The content is accurate at the time of publication and is subject to change.
If you're planning on making a big purchase and using your tax refund to get it, you are not alone according to a new study by new SunTrust Banks, showing that 25% of Americans will be doing the very same thing. And buying it even before they get their refund.
When it comes to millennials (aged 18 to 34), the number looking to make a big purchase with their refund jumps to 36%, and 40% of Gen Xers (aged 35 to 44) will be doing some major shopping as well.
The season to spend and to save
Last year people who had a refund, received one totaling $2,735 on average. The study found that 60% are planning to spend half or more of their refund. Yet this number also suggests that saving is also a priority since many are planning on saving at least some of it.
For SunTrust this savings trend is a good one. "We know from previous research that 51 percent of Americans don't have $2,000 on hand to cover an emergency," said Brian Nelson Ford, financial well-being executive at SunTrust. "Tax refunds present a perfect time to quickly fund a confidence account that can be used for emergencies."
Tips for managing refunds
What is your best bet when getting a lump sum of cash so you aren't left wondering where it went? SunTrust suggests not spending it until you have it in your hand or bank account, this way if you don't get hit with credit card fees if your refund is delayed.
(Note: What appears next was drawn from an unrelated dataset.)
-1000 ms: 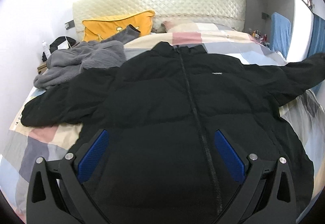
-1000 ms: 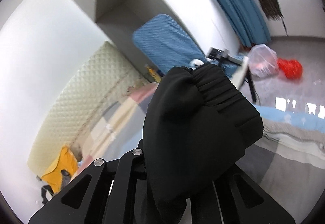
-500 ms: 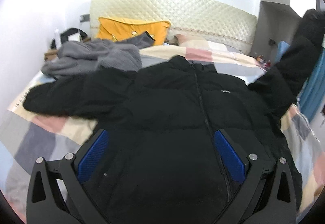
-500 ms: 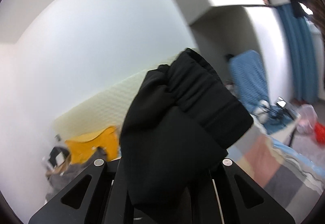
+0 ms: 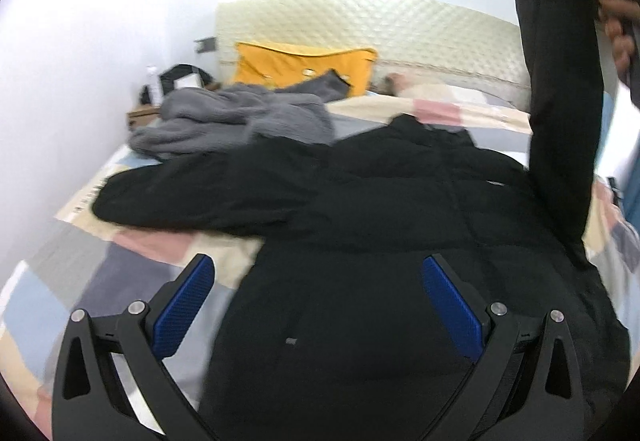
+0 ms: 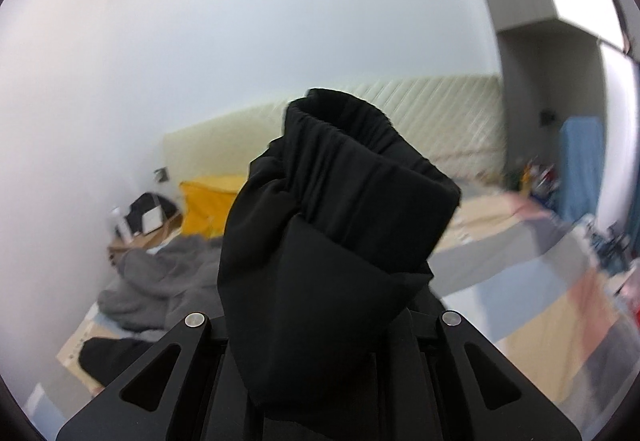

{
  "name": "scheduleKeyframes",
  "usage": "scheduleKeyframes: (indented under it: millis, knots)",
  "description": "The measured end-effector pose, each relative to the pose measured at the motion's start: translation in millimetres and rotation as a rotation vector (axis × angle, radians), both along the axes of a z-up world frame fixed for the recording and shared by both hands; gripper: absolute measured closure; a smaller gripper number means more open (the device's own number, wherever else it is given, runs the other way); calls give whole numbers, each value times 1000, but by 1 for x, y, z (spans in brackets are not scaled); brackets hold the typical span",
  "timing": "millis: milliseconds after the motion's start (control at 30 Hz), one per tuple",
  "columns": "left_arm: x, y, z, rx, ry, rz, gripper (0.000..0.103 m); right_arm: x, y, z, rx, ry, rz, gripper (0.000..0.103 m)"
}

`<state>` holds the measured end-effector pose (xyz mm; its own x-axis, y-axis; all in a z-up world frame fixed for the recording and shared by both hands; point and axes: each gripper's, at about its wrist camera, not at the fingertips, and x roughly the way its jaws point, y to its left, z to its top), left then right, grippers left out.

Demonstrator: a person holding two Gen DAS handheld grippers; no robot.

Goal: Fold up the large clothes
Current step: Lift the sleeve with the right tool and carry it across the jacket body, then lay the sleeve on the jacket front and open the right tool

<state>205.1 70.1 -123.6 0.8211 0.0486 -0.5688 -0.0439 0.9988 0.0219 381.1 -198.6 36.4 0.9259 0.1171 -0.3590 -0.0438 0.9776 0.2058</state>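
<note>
A black puffer jacket (image 5: 380, 241) lies front up on the bed, its left sleeve (image 5: 192, 197) spread out flat. My right gripper (image 6: 320, 325) is shut on the right sleeve's cuff (image 6: 352, 201) and holds that sleeve (image 5: 564, 113) raised high above the jacket's right side. My left gripper (image 5: 316, 301) is open and empty, its blue pads (image 5: 182, 305) hovering over the jacket's lower hem.
A grey fleece garment (image 5: 236, 121) is piled at the back left of the patchwork bedspread (image 5: 120, 261). A yellow pillow (image 5: 296, 65) leans on the quilted headboard (image 5: 360, 25). A nightstand (image 5: 144, 117) stands by the left wall.
The right gripper has lifted the right sleeve higher and swung it leftward toward the jacket's body. The left gripper has drifted left and stays open.
</note>
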Motion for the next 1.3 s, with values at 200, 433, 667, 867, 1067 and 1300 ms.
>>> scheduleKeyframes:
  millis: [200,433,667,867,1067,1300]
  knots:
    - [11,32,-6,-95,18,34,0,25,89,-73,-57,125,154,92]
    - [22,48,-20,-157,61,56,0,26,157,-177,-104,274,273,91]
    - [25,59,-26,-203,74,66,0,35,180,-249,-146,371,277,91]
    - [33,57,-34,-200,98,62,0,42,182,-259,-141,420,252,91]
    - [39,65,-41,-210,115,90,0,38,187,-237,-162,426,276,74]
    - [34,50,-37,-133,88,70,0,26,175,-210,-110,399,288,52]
Looking to save? Then have the money put it into your savings account, or even get some advice from a professional about how to invest it or pay off debt. Then again you might want to think about whether or not there are expenses coming down the pike that you might want to save for, like car or roof repairs.
Last, but not least, they suggest going with the 50/20/30 formula, which basically means using 50% to pay off debt, putting 20% in savings and spending 30% - this way you hit all the sweet spots.
The Sun Trust survey was carried out online by Harris Poll in the U.S, from January 10 to12, 2017. They queried 2,174 U.S. adults who were 18 years and older.